### Task to complete
For the records that follow, return only the count of lines containing the string "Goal".

(Stored dataset items)

====

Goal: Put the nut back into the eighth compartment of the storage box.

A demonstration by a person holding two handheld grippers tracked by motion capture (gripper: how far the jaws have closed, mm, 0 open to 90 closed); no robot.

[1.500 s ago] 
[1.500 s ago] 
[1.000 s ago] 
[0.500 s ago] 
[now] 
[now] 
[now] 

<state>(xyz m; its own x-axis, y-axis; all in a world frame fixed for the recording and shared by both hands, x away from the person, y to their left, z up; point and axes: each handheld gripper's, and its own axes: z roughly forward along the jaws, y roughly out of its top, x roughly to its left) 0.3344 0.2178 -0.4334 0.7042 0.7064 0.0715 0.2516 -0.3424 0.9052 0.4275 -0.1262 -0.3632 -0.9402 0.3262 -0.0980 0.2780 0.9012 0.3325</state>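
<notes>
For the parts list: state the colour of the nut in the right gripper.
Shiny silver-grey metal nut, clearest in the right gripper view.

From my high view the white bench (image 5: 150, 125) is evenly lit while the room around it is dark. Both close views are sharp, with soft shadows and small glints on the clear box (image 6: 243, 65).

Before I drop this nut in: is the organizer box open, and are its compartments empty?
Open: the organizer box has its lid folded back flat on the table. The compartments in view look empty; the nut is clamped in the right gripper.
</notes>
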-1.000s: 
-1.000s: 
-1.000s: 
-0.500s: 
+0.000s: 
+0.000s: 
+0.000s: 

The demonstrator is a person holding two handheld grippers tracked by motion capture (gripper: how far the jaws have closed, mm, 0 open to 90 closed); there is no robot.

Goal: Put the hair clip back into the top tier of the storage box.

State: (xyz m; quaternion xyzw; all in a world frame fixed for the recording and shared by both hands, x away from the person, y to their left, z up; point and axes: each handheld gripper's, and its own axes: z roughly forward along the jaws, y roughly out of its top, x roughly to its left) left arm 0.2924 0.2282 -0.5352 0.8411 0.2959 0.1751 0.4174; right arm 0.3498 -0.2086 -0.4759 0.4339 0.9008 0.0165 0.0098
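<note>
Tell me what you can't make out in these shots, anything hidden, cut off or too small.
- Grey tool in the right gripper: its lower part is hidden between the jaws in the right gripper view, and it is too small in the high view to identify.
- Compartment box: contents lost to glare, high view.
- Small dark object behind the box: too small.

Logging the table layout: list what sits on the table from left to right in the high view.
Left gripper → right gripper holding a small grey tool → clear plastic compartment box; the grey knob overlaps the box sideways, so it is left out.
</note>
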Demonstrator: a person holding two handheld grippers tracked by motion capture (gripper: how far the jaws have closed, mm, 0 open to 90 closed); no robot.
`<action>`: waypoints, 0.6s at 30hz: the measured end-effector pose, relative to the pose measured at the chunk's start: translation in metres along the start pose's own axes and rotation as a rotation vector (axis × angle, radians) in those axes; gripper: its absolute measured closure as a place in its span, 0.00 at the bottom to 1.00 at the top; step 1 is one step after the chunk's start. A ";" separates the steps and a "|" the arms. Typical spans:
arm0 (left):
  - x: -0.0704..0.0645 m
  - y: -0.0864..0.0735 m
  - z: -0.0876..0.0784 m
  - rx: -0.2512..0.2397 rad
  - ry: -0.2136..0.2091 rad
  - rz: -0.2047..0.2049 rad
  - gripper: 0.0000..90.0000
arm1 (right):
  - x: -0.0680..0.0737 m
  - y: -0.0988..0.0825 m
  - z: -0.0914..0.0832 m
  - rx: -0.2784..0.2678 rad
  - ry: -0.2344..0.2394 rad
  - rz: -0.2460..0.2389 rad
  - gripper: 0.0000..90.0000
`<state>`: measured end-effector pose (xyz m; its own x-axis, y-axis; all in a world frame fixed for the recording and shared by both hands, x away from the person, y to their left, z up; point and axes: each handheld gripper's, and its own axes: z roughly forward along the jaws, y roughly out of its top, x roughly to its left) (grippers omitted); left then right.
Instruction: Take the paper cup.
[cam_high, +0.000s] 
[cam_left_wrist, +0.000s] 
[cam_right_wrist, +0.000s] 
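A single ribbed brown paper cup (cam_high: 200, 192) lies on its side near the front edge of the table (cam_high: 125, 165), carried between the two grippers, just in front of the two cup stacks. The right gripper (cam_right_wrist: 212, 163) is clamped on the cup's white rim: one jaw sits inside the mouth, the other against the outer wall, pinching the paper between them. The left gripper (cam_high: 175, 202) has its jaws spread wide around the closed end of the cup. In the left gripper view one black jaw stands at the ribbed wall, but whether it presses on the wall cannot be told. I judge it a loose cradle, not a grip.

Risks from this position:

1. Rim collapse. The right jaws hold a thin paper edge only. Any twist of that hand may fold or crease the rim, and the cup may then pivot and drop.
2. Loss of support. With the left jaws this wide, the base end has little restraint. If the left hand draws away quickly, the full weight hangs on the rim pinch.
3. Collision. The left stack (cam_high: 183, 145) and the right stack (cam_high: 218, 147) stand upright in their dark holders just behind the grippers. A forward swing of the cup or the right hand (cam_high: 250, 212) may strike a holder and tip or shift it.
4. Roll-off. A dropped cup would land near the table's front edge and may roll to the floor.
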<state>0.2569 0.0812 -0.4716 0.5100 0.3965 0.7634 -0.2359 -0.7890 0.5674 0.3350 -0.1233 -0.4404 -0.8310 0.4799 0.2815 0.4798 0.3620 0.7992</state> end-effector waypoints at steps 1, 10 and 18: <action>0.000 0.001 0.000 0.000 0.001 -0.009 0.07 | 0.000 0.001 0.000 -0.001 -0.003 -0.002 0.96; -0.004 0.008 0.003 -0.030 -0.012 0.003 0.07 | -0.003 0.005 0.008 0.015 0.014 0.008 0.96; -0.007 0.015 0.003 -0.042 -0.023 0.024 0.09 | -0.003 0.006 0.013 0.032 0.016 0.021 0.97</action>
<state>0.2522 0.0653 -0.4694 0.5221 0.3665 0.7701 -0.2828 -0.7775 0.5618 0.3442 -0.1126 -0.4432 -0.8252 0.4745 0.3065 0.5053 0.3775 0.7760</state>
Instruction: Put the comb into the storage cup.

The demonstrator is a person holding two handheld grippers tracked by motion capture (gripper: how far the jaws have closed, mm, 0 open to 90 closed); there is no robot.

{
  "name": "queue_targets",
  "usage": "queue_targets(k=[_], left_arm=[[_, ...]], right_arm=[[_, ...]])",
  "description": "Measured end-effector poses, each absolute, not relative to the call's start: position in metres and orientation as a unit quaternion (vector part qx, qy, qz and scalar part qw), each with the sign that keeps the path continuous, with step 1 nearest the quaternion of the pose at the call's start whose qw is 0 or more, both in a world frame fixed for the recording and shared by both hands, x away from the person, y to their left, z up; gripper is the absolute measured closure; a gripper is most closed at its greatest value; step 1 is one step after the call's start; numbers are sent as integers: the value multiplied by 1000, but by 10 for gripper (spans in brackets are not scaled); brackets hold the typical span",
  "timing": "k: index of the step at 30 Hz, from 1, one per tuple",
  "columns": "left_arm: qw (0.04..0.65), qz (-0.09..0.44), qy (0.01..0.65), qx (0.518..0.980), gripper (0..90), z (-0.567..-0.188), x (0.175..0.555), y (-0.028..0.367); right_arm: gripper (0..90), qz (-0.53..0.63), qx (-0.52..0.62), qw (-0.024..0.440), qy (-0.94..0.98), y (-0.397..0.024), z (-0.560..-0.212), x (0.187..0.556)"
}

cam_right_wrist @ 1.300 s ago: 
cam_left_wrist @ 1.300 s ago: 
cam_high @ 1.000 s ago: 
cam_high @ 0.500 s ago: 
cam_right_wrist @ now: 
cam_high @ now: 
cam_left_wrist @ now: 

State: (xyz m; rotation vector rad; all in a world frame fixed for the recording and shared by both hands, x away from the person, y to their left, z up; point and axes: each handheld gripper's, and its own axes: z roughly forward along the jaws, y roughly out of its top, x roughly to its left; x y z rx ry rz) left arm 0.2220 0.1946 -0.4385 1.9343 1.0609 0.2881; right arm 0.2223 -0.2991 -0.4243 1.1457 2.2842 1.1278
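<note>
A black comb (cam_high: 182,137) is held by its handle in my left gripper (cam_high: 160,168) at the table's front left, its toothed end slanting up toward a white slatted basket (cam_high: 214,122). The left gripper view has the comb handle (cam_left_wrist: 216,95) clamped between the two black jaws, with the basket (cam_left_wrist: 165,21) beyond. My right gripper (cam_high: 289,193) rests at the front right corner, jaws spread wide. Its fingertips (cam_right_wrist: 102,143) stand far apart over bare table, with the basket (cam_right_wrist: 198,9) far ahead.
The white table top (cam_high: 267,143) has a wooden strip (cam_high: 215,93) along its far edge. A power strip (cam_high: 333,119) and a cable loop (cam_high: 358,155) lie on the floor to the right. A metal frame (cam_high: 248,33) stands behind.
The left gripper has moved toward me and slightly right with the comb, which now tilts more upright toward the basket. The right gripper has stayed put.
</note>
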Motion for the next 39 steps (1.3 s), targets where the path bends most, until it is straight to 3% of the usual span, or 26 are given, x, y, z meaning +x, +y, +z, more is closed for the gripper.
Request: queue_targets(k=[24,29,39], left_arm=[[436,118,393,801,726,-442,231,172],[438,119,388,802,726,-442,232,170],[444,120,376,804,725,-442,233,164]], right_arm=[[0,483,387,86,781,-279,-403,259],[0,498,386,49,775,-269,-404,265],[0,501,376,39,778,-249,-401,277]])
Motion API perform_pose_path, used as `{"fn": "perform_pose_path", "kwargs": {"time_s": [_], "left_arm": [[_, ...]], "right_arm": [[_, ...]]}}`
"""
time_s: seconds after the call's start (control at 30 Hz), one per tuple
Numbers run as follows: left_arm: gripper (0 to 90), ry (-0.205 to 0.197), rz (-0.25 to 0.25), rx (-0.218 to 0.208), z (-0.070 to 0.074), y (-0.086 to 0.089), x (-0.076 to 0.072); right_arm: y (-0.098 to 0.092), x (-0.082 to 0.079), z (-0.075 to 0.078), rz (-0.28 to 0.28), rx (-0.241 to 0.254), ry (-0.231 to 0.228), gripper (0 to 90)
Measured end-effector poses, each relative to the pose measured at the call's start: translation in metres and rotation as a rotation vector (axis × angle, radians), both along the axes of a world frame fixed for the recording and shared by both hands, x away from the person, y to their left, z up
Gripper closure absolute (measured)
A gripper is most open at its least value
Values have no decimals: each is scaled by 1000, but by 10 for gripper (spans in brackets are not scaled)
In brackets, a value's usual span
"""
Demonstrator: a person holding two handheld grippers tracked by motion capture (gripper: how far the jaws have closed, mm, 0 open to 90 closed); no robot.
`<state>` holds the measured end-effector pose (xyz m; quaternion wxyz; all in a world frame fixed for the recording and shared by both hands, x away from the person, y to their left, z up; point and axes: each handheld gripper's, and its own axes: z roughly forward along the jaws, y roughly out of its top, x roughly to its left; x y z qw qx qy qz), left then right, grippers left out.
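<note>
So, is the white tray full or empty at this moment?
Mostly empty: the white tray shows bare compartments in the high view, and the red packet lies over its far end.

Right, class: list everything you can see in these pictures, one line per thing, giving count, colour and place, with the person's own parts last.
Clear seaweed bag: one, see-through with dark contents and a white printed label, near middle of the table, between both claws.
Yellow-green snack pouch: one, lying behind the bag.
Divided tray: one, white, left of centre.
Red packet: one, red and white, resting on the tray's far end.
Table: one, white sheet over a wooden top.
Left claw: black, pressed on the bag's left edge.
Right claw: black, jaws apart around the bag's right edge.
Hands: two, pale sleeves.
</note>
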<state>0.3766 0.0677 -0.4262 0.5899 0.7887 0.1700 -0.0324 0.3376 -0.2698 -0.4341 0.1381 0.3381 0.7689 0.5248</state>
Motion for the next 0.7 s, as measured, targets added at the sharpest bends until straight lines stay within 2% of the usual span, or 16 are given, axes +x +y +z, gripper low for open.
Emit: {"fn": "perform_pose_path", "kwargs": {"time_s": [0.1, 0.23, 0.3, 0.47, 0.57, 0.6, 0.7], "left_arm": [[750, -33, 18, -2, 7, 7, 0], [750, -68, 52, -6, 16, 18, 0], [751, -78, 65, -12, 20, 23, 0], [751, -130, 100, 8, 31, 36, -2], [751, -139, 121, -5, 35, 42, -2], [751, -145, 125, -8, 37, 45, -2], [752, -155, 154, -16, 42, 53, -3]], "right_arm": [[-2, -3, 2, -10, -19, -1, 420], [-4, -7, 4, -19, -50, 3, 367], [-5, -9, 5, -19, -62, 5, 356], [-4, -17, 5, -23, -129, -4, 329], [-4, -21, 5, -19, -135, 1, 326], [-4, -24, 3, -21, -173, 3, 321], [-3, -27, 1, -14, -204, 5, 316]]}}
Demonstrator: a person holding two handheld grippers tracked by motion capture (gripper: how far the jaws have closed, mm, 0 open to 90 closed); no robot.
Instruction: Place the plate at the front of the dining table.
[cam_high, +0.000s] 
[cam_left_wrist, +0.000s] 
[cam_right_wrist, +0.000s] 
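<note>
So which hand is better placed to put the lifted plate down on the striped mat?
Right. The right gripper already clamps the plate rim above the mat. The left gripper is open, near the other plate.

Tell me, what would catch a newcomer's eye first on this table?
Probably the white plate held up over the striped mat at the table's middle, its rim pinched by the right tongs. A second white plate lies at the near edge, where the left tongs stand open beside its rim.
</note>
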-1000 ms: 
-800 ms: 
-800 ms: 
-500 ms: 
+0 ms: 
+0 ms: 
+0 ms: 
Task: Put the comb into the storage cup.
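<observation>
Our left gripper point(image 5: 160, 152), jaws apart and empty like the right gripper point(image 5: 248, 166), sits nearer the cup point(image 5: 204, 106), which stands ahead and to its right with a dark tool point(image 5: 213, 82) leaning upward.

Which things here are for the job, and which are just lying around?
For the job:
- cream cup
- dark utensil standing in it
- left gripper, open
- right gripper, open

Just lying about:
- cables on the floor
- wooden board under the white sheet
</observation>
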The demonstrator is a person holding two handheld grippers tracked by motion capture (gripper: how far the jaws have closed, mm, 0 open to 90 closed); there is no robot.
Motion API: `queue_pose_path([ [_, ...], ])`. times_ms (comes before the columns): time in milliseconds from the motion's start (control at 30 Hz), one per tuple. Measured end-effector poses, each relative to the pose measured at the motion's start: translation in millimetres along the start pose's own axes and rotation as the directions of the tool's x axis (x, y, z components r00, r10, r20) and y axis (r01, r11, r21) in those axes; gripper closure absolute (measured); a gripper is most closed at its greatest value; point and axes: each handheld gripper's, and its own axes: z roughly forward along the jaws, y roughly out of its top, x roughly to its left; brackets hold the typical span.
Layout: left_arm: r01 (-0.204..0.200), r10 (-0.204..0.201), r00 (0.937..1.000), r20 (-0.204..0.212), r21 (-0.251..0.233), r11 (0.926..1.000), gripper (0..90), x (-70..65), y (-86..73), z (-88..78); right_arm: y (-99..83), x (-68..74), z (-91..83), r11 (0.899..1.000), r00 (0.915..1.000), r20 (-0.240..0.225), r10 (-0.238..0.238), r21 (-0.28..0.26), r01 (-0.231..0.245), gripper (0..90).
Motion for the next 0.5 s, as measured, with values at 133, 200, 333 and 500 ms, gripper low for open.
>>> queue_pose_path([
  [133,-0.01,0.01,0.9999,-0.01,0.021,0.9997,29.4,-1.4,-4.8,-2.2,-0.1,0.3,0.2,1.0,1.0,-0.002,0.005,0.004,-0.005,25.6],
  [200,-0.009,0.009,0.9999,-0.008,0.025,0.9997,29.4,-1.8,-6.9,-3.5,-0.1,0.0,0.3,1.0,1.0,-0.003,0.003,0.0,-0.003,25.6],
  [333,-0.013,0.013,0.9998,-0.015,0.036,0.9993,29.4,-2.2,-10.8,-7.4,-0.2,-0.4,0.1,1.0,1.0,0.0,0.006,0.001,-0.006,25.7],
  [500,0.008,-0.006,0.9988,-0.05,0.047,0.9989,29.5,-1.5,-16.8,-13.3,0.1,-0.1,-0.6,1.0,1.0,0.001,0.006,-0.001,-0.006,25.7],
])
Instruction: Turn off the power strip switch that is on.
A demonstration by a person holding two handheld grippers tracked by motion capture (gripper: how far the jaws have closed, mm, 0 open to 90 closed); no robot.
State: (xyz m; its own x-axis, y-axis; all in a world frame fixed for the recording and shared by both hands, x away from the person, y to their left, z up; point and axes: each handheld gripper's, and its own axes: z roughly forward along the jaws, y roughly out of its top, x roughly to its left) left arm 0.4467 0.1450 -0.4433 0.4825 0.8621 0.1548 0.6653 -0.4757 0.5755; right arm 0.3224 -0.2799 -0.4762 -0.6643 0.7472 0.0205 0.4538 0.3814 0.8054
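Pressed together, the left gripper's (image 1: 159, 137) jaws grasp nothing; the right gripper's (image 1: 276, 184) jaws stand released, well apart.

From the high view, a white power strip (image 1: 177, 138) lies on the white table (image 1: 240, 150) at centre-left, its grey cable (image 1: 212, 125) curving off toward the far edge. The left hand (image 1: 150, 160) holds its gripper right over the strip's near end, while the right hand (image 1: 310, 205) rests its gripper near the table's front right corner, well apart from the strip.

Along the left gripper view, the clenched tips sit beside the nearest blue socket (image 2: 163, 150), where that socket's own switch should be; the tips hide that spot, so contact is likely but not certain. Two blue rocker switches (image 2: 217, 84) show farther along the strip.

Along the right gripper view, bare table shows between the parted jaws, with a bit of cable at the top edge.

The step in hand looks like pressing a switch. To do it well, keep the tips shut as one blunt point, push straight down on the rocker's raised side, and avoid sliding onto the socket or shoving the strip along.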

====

### Result of this task
2